En exerçant mes responsabilités de président ou de leader, j’ai fait plusieurs expériences difficiles. Un conseil d’administration que je co-présidait avait développé la critique d’un partenaire international : « Ils sont dépassés par le problème… Ils ne maitrisent pas… Ils ont vu trop grand… Ils ne comprennent pas notre situation… » Sans beaucoup de bienveillance, et beaucoup de rouspétance à la française. Avec mon épouse nous nous sommes rendus à l’étranger pour travailler avec le partenaire en question. Une fois sur place, j’ai réalisé la maîtrise, le sérieux, la qualité spirituelle et technique développées par nos amis. J’ai été repris par le Seigneur. J’ai réalisé que notre comité avait critiqué ce partenaire dont nous ne soupçonnions ni les compétences ni les dispositions spirituelles. J’ai donc demandé pardon au directeur de notre partenaire, au nom de notre comité français. Cette demande, formulée à la veille d’un grand effort d’évangélisation a été apprécié et reçue et libératrice dans notre collaboration pour les 10 jours suivants.

Je pense ici à Daniel. Je crois que le leader est tout à fait qualifié pour se repentir pour son organisations. 

Je parlais encore, je priais, je reconnaissais mon péché et celui de mon peuple, d’Israël, et je présentais ma supplication à l’Eternel, mon Dieu,Je parlais encore, je priais, je reconnaissais mon péché et celui de mon peuple, d’Israël, et je présentais ma supplication à l’Éternel, mon Dieu. 

Daniel 9 : 20

De retour en France, lors de la rencontre suivante, j’ai expliqué ma démarche au conseil français. Ni ma remarque, ni ma démarche n’ont été approuvées par mes collègues.  Balayée d’un revers de main. Ce moment est resté gravé dans ma mémoire. Nous n’avions pas développé un leadership intègre en ne prenant pas position contre notre critique, en reconnaissant pas notre péché.  

Conclusion :

En tant que chrétiens, nous devons reconnaître que si le salut est un abandon, la sanctification est une guerre. Personne ne dérive vers la sainteté. Cette recherche de la sainteté commence dans notre vie privée, et pour nous, en tant que leaders qui servent d’exemples à l’Église, cela est de la plus haute importance. 
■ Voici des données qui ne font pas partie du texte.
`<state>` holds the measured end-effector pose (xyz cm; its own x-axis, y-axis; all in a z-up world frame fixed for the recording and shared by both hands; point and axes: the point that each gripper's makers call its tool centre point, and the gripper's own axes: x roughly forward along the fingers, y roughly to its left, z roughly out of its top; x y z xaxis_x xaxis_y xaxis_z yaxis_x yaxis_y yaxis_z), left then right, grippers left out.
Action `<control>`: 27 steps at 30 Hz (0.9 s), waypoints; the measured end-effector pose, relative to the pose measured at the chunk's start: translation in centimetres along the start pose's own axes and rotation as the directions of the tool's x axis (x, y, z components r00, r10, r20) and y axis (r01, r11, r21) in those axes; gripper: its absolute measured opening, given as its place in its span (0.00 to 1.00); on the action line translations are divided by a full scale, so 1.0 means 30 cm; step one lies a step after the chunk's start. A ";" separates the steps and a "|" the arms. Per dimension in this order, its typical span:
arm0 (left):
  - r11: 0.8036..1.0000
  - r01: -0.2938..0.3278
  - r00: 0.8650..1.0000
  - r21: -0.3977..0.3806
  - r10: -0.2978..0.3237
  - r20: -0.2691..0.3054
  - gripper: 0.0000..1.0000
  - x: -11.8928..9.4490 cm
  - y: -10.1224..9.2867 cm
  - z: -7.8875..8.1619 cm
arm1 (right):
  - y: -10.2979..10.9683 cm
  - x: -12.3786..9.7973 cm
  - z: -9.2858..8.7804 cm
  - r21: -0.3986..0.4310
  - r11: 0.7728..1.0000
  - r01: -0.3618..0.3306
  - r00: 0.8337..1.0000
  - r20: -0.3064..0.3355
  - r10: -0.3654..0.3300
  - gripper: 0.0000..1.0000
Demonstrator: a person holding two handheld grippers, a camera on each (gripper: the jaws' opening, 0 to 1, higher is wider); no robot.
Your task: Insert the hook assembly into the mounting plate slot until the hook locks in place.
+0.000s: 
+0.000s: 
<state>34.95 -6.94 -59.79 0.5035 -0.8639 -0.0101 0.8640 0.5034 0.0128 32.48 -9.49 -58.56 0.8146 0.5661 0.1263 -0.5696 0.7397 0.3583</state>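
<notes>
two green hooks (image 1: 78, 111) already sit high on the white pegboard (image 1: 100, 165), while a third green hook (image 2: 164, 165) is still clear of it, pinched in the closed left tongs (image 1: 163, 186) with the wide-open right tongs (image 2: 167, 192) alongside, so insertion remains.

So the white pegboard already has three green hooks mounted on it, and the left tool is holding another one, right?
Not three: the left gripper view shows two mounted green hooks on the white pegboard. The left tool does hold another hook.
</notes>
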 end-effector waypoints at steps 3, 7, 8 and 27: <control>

Rynan Hamm https://www.christianitytoday.com/biblestudies/articles/churchhomeleadership/leading-with-integrity.html

Personne ne dérive vers la sainteté

Les organisations non plus ! L’intégrité organisationnelle fait partie de cette recherche de sainteté. Elle glorifie Dieu. Elle encourage l’Église, pour laquelle elle est un modèle, et prévient la chute des leaders.